CONCLUSIONS: Data quality of SISCOLO was considered good, particularly for the fields related to cytopathology testing. The use of colposcopy and histopathology data was inadequate due to small number of cases registered in the System.

Descriptors: Uterine Cervical Neoplasms, prevention & control. Mass Screening. Information Systems. Public Health Informatics. Epidemiology, Descriptive.
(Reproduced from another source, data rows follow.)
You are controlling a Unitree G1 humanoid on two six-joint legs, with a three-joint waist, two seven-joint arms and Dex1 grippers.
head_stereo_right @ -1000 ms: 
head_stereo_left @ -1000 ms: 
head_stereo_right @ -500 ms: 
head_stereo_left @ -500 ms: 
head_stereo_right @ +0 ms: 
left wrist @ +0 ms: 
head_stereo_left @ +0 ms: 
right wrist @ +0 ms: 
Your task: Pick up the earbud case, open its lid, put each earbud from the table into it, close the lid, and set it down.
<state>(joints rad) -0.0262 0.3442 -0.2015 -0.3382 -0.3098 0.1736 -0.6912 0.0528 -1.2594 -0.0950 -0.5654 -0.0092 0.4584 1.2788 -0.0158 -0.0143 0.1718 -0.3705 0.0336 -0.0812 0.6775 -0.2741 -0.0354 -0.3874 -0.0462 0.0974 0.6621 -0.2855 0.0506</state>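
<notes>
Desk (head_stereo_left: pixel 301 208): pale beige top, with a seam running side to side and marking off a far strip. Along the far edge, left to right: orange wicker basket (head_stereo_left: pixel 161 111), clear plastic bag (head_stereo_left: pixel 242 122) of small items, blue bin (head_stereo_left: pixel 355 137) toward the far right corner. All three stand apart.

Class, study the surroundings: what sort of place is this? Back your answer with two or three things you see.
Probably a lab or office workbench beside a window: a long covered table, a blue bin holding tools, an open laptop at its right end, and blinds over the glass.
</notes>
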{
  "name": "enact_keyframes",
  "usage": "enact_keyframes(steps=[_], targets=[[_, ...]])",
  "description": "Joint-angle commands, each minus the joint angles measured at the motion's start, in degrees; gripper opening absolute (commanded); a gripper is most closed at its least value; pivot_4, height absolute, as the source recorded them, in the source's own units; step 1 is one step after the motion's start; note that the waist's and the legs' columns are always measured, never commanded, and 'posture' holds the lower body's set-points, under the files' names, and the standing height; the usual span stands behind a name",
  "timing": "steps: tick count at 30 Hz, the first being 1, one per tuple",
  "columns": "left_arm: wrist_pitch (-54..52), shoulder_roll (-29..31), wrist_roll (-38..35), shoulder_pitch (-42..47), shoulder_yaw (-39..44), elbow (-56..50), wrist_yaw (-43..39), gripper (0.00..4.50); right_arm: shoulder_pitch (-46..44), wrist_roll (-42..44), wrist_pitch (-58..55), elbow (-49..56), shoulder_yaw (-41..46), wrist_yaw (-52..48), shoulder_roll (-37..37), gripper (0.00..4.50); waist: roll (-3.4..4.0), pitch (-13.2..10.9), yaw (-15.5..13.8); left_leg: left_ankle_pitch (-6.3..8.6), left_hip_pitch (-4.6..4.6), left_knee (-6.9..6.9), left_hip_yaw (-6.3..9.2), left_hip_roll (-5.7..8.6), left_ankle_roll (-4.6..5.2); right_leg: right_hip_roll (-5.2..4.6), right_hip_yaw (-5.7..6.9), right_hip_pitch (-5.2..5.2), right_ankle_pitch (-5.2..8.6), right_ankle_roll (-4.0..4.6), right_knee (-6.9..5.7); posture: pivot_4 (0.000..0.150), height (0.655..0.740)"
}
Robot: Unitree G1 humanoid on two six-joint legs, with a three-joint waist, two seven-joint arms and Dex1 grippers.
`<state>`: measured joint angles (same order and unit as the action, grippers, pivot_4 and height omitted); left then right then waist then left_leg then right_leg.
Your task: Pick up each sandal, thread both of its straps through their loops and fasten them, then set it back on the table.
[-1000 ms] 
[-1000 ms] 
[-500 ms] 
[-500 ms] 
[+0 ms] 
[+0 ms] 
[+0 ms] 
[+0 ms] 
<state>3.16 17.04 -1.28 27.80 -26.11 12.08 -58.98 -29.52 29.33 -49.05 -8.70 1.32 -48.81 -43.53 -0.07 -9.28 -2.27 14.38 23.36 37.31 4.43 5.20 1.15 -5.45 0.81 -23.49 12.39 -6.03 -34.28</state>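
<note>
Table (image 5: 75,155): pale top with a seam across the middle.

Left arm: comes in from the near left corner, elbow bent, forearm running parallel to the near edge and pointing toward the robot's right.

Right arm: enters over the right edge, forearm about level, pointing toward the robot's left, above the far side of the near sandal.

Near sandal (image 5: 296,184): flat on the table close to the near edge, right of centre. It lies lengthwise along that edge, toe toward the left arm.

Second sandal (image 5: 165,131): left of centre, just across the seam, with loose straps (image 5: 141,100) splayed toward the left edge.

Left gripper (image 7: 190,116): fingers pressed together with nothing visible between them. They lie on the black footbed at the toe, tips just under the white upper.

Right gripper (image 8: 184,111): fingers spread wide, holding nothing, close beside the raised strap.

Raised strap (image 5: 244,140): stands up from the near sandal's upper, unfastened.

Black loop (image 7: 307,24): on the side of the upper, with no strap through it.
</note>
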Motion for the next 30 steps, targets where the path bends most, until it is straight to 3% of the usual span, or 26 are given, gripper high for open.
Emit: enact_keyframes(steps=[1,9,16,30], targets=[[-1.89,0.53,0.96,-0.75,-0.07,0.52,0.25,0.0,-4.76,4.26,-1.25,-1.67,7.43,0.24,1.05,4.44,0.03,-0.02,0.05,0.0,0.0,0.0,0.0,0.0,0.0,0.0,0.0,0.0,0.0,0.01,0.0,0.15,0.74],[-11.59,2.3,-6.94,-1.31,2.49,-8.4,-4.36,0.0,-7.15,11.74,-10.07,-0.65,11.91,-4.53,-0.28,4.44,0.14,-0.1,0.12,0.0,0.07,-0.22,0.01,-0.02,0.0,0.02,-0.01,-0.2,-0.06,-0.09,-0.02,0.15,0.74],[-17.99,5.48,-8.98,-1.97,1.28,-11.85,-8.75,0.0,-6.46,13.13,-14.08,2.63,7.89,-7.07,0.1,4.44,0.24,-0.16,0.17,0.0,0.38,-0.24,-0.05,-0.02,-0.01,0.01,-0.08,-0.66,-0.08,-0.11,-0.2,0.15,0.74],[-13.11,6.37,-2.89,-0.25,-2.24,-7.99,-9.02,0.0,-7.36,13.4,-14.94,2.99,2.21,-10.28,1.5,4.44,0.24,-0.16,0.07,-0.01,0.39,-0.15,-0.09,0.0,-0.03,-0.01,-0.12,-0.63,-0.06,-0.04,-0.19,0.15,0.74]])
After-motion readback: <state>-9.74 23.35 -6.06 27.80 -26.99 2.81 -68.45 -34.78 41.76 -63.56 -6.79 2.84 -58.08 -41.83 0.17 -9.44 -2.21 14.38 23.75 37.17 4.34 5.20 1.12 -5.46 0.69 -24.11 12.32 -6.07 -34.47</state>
OBJETIVO: Evaluar la calidad del Sistema de Informação do Câncer do Colo do Útero (Siscolo - Sistema de Información del Cáncer de Cuello de Útero).
MÉTODOS: Estudio descriptivo sobre la completitud, validez y sensibilidad de los datos en Siscolo en el estado de Rio de Janeiro (Sureste de Brasil), con base en el seguimiento de una cohorte de 2.024 mujeres entre 2002 y 2006. Las participantes eran residentes en comunidades asistidas por la Estrategia de Salud de la Familia en los municipios de Duque de Caxias y Nova Iguaçu. Las dos bases de datos de Siscolo, referentes a los exámenes citopatológicos y a los exámenes confirmatorios (colposcopia e histopatología), fueron comparadas con datos obtenidos en una base de referencia de pesquisa y prontuarios médicos. El gráfico de Bland-Altman fue utilizado para analizar las variables continuas. Para la relación entre los bancos de datos fue utilizado el programa computacional Reclink.
RESULTADOS: La completitud del sistema fue excelente para los campos "nombre de la madre" y "espacio público de residencia", buena para "urbanización de residencia" y pésima para "código postal" y "documento de identidad". Con relación a la validez, la sensibilidad del campo "dato de la colecta" fue de 100% para los exámenes confirmatorios y de 70,3% para los exámenes citopatológicos. Ya para el campo "resultado de los exámenes", la sensibilidad fue de 100% en ambos exámenes. La sensibilidad del sistema en identificar los exámenes citopatológicos fue de 77,4% (IC 95%: 75,0; 80,0), mientras que para los exámenes confirmatorios (colposcopia e histopatología) fue de 4,0% (IC 95%: 0,0;21,3).
CONCLUSIONES: Los datos de Siscolo fueron considerados de buena calidad, en particular para los campos relacionados con los exámenes citopatológicos. El uso de los datos de colposcopia e histopatología no fue satisfactorio debido a su escaso registro en el sistema.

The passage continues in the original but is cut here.